Nevertheless, studies in mice demonstrate a remarkably robust effect to reduce adiposity and risk factors over a relatively much longer period of time, under circumstances in which mice don't have the option of choosing other diets.22 Similarly, a ketogenic diet largely reverses hyperglycemia in mouse models of type 1 diabetes and reverses diabetic kidney failure in mouse models of both type 1 and type 2 diabetes.23

Because diabetes appears to be a major risk factor for AD,7,24,25 it's plausible that a low-carbohydrate diet, and particularly a ketogenic diet, would be effective in reducing the risk of AD in humans.

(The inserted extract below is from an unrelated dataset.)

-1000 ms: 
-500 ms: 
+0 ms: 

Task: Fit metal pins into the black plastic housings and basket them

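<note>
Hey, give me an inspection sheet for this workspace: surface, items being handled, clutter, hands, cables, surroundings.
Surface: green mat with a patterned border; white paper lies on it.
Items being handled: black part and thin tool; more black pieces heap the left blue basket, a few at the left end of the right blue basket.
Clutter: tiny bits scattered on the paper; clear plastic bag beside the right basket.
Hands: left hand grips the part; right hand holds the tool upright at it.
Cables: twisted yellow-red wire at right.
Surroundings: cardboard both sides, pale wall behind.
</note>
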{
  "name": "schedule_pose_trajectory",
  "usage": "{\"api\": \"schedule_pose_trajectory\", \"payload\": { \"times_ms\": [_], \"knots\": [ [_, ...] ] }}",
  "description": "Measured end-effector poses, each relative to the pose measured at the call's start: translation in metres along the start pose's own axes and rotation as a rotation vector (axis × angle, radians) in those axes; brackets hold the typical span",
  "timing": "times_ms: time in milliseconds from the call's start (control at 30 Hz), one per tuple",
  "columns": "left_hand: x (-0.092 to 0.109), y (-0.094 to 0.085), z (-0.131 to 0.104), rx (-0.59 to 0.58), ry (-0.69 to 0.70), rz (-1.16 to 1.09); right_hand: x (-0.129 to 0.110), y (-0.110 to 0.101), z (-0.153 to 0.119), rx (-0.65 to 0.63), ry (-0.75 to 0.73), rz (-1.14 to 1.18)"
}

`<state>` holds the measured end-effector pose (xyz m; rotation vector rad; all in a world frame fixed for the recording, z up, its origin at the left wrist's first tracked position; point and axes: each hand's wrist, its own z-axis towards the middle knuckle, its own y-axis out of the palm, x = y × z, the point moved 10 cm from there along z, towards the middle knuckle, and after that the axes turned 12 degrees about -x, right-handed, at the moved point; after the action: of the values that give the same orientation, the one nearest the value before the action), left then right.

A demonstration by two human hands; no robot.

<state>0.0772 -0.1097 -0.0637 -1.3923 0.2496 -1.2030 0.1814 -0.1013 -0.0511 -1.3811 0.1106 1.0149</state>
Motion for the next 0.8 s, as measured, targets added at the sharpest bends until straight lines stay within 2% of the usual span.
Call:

Evidence that a ketogenic diet would be protective in human AD remains mixed. Certainly in mouse models of AD the ketogenic diet appears to improve motor performance but not cognitive function.26,27 One case study has been reported indicating that treatment with a ketone ester was effective in improving mood, affect, self-care, and cognitive and daily activity performance.28

Studying the long-term effects of a ketogenic diet in humans is highly challenging because the very high-fat diet isn't palatable over the long term; it's useful in epilepsy only in children because it's possible to maintain strict supervision over their diet. In adults with more autonomy, the classic ketogenic diet is almost impossible to maintain over long periods.

Nevertheless, the rationale for developing more palatable forms of the diet to treat AD is quite strong. First, elevated plasma ketones could provide metabolizable carbons to compensate for the decrease in glucose metabolism observed in AD.29 Second, the main product of the ketogenic diet, 3-hydroxybutyrate (3-OHB), is highly neuroprotective, such as against oxidative stress.23,30 Third, 3-OHB is an inhibitor of HDAC activity,30 plausibly mimicking effects of dietary restriction to enhance activity of Creb-binding protein, which mediates many protective effects of dietary restriction, including on lifespan and pathology in a roundworm model of AD.8 Finally, lifelong exposure to a ketogenic diet increases lifespan and maintains cognitive function in aging mice.31

Therefore, developing a ketogenic diet that's easier to maintain appears to be a highly promising dietary method to treat AD.

— Charles Mobbs, PhD, is a professor of neuroscience, geriatrics, and endocrinology at the Icahn School of Medicine at Mount Sinai in New York. He studies mechanisms mediating protective effects of dietary restriction on lifespan and age-related diseases, including Alzheimer's disease.